Session Information
13 SES 14 A, Psychoanalysis Special Network Call: Training Education at University in an Era of Risk: Clinical approaches in Europe
Symposium
Contribution
In this paper, we will present two devices setted up in two universities in France right after November 2015 Paris attacks. In 2015, France experienced several terrorist attacks: the Charlie Hebdo shooting on January 7th, with 12 people killed and 11 injured; a terrorist attack in Saint-Quentin-Fallavier, near Lyon, on June 26th; an attack in a train on August 21st; the attacks by gunmen and suicide bombers on five café terraces, a major Paris stadium and the Bataclan concert hall on November 13th which left 130 people dead and hundreds wounded (Kepel & Jardin, 2017). In France, these events have contributed to increase the feeling of insecurity and situations where, through emotions he can’t deal with, one can become an object of fear for himself (Žižek, 2010). Terrorist threat has become a reality infiltrated in the school world. For instance, in January 2015, one minute of silence has been introduced in every school. We will focus on the way emotions have been received for students and teachers coming back at universities and schools the 18th and 19th of November, immediately after the most echoing attack. How the working over of intersubjective movements has been at the center of the devices will be developed in the paper, in relation with activities of reading and writing in groups. The public involved was, for one device, 3rd year students in Education and, for the second one, 2nd year students in a Master of Education. All of them were future professionals in the fields of teaching, training, education or social work.
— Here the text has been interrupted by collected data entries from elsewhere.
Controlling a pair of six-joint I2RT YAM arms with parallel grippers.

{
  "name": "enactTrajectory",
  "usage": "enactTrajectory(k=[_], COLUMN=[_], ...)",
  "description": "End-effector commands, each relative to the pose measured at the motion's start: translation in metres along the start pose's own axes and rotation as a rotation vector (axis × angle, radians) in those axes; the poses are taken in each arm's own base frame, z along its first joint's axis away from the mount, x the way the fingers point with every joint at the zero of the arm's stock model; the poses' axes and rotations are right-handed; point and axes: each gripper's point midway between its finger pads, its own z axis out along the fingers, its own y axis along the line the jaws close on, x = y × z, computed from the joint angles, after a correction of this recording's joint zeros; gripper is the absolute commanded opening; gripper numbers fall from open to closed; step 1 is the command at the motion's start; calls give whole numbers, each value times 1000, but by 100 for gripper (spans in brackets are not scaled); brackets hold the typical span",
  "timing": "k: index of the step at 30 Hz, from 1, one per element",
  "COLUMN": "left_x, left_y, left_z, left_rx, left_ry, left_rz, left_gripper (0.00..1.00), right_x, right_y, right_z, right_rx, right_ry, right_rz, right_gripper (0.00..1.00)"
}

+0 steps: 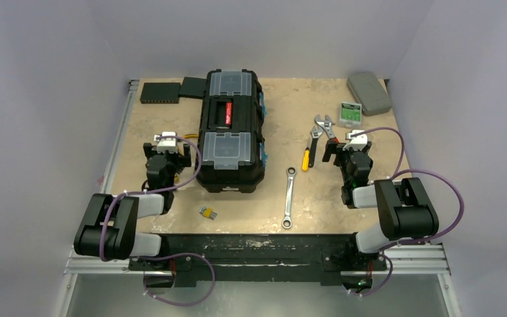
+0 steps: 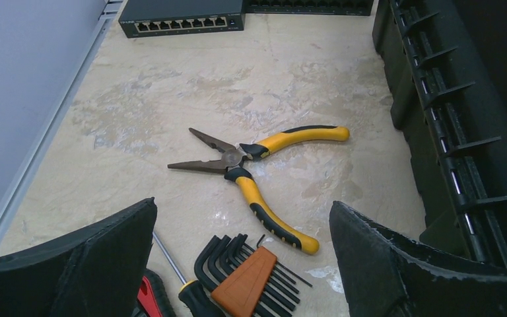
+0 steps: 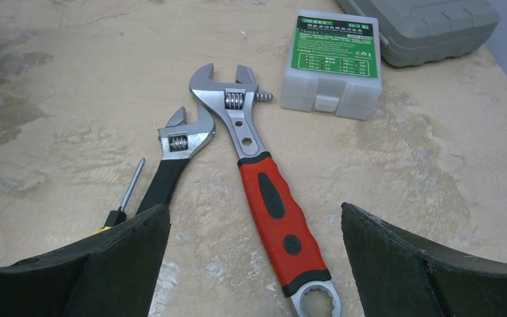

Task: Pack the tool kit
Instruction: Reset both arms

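yellow-handled pliers (image 2: 237, 158) lie before your left claw (image 2: 243, 205), which is spread wide and holds nothing; your right claw (image 3: 254, 206), equally wide and empty, hangs over the red wrench (image 3: 274, 211).

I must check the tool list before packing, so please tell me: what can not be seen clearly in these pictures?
Top view: the left arm covers nearly all of the pliers.
Top view: the small yellow object is too small to name.
Right wrist view: a finger of the right tool hides the screwdriver handle.
Right wrist view: the box label print is too small.
Top view: the toolbox lid hides its inside.
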Motion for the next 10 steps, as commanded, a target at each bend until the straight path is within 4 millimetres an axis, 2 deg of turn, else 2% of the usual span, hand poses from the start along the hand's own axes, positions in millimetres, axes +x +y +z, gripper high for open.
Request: enactTrajectory(k=[1,10], left_x=[-25,-23], left_y=[2,2], left_z=[7,12], left_rx=[-2,41], left_ry=[-71,-36], left_rz=[-20,-41], left_gripper=[100,100], right_x=[-19,-19], right_y=[3,3], right_z=[4,4], right_rx=[-14,-17], right_ry=[-65,-61], right_rz=[-6,-4], right_gripper=[99,99])
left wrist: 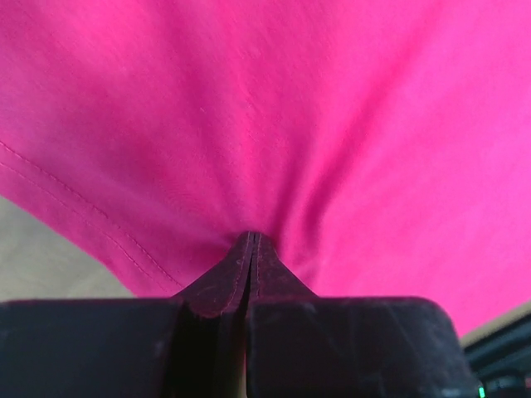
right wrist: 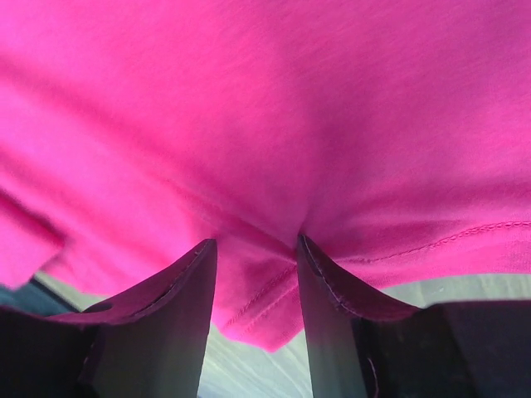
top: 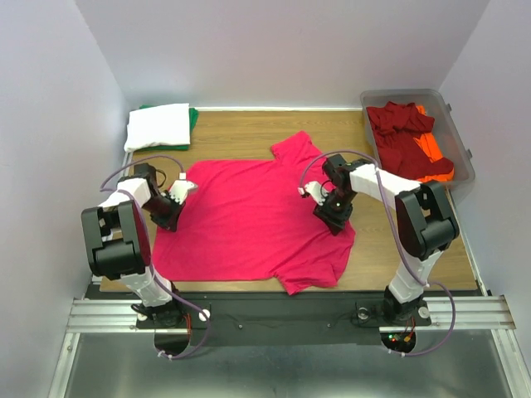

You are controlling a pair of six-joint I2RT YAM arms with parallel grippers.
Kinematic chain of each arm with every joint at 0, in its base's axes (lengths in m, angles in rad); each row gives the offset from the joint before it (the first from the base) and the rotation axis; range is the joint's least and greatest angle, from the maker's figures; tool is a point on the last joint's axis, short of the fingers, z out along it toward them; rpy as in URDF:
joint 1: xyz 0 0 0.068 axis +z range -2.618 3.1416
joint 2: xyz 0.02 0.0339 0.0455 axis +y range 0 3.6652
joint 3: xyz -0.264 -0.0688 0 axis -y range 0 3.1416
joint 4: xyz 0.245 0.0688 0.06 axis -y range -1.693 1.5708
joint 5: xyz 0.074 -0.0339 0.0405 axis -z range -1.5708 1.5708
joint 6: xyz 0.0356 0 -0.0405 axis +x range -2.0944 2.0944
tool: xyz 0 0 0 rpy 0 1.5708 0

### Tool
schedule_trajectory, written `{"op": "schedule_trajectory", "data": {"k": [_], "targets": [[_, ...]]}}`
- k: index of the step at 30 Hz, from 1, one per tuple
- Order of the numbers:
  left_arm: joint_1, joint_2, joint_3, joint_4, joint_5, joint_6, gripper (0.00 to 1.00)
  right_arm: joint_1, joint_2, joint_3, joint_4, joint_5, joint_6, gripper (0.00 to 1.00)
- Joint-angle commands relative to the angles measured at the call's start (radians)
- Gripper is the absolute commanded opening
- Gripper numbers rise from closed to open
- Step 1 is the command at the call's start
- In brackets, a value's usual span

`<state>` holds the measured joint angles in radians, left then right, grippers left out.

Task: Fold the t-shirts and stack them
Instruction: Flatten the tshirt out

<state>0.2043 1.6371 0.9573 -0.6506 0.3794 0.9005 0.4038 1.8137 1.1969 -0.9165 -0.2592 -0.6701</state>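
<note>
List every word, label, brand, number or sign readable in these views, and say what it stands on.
None can be read.
The spread bright pink-red cloth t-shirt is plain in all three views.
The folded white t-shirt, the clear grey plastic bin, the black left arm and right arm show no lettering.
The small lights at the right arm's base are coloured dots, not characters.

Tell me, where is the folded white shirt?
In the overhead view, the white shirt lies at the far left corner of the table, atop a green shirt.
</note>
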Motion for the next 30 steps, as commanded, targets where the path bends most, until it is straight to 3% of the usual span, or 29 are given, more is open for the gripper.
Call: {"op": "schedule_trajectory", "data": {"k": [1, 3, 7, 12, 19, 30], "targets": [[0.003, -0.039, -0.007, -0.2, -0.042, 0.086, 0.04, -0.006, -0.073, 0.018, -0.102, -0.031, -0.091, 0.49], [0.009, -0.037, 0.075, -0.251, 0.007, 0.087, 0.09, -0.013, -0.096, 0.059, -0.128, -0.072, -0.089, 0.5], [0.017, 0.05, 0.381, -0.327, 0.176, 0.005, 0.33, -0.037, -0.071, 0.195, -0.136, -0.153, -0.033, 0.53], [0.015, 0.245, 0.693, -0.161, 0.23, -0.271, 0.41, -0.101, 0.028, 0.348, -0.139, -0.227, 0.058, 0.53], [0.017, 0.418, 0.82, -0.086, 0.211, -0.38, 0.41, -0.149, 0.09, 0.423, -0.13, -0.245, 0.116, 0.53], [0.015, 0.498, 0.748, -0.041, 0.338, -0.439, 0.45, -0.164, 0.093, 0.397, -0.114, -0.215, 0.122, 0.53]]}}
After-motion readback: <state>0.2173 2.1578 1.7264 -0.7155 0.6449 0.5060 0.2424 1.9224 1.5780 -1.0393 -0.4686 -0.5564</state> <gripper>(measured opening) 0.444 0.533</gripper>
The material we will analyze in this research, was not collected a priori, but in devices setted up to deal with the particular situation described above. In our psychoanalytically oriented clinical approach, our datas are usually collected during interventions, within the training devices or in the immediate afterthought (Blanchard-Laville et Chaussecourte, 2012). We want to show how the reading-writing devices we propose students to experience could be both moments of connection with oneself subjectivity (Winnicott, 1958) and times of elaboration of lived emotions. In our opinion, educators need to make room for their experienced feelings to be able to help their students to work over their own feelings. We wish to insist on the difference between the consideration of emotions to "manage" or "control" and their reception in a device that allows to develop them, let them run associatively.
References
Benjamin, W. (2011). Le conteur. Considérations sur l’œuvre de Nicolas Leskov. Dans Expérience et pauvreté (p. 51-106). Paris : Payot & Rivages (1936). Bion, W. R. (1962). Learning from Experience. London: William Heinemann. Blanchard-Laville, C. & Chaussecourte, P. (2012). A psychoanalytically oriented clinical approach in education science. In A. Bainbridge & L. West (Ed.) Minding a gap (p. 51-63). London: Karnac books. Honneth, A. (2012). Verdinglichung: Eine anerkennungstheoretische Studie. Berlin: Suhrkamp Verlag. Kepel, G. & Jardin, A. (2017). Terror in France: The rise in the West. Princeton: Princeton University Press. Levinas, E. (1974). Autrement qu’être ou au-delà de l’essence. La Haye : Martinus Nijhoff. Winnicott, D. W. (1958). The Capacity to be Alone. International Journal of Psycho-Analysis, 39, 416-420. Žižek, S. (2010). Living in the End Times. London: Verso.